SyntaxError: ignored

#using @guvectorize() with numba

**@guvectorize()** is a generalized version of numba.vectorize().

vectorize can handle scalar operands and return a scalar value. **@guvectorize() is designed to take in arguments of various dimensions!**


**@numba.guvectorize( signatures, layout, *, nopython=True, target='cpu', forceobj=False, cache=False, locals={} )

For **target**: **'cpu'** or **'parallel'** supports the use of **cache**.

In [0]:
#coding example here
import numpy as np
from numba import guvectorize

"""This is a simple example of multi-array matrices operation using guvectorize.

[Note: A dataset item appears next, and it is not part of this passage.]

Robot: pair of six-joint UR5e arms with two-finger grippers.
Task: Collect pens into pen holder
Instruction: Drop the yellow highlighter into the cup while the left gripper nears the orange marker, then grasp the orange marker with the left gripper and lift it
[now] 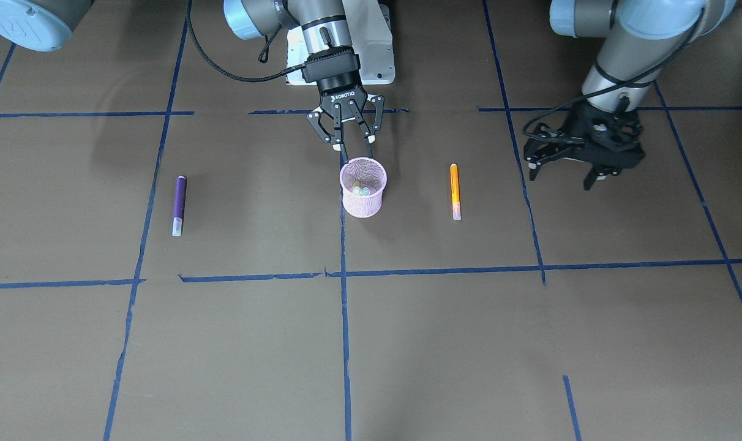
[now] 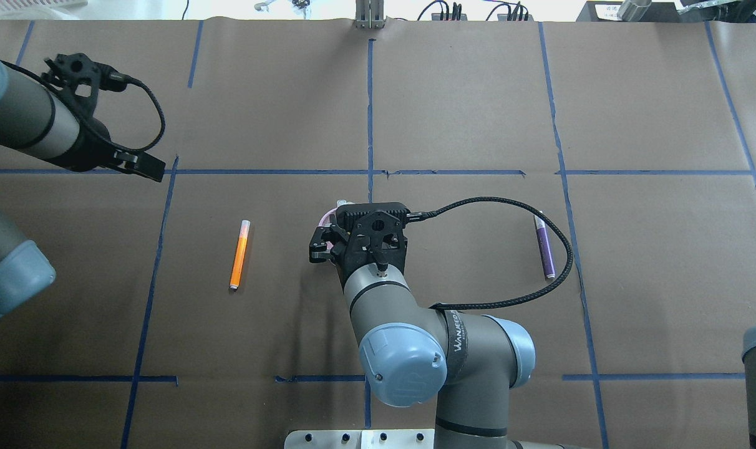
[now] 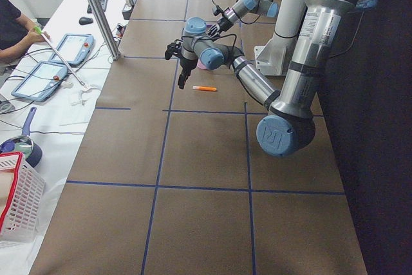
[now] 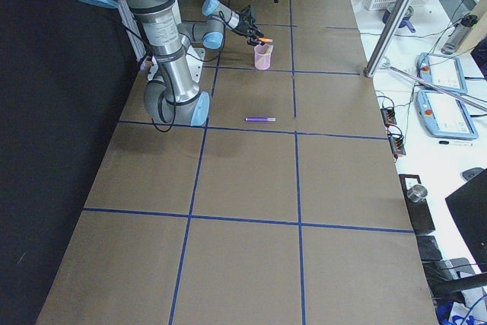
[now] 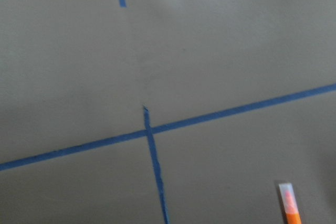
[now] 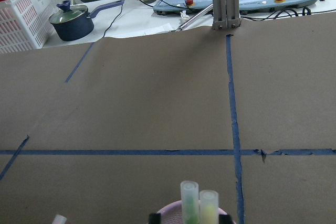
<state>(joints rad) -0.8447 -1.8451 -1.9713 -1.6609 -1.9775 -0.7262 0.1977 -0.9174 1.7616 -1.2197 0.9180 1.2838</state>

   The last bit specifies the symbolic form, the dimensionality and size relationships of the argument types and return types.
   
   notice how we have "( m, n ), ( m, p )->( n, p )" this allows us to make the multi array operations necessary.
   Whereas, if we have ( n ), ()->( n ) this means we are asking for a scalar operation [ () implying scalar ]
"""

@guvectorize( [ 'void( float64[:,:], float64[:,:], float64[:,:])' ], '( m, n ), ( n, p )->( m, p )' )
def func( a, b, result):
  result = a * b
  return result


array1 = np.ones( 10, 10 )
array2 = np.ones( 10, 10 )

#this will output the results from the operation though it might be a case of 1's
print( func( a, b, result) )

TypeError: ignored

#Conclusion

There are many ways to optimize code. Here are the general guidelines for optimization:


*   Only optimize when there is a proven speed bottleneck.

*   Keep things small because Python is expensive when it comes to bytecode instructions and variable look-up.

*   Use natural or built in functions of python. For example a loop in map is faster than explicit loop, like say a for-loop. **Only use map(), filter(), or reduce() to replace an explicit for-loop**

*   In-lining inner loops can save a lot of time.

*   Local variables are faster than globals.

*   **Always collect data** remember we have tools like timing functions, cProfiler, and Line Profiler that can check our code and identify bottle necks.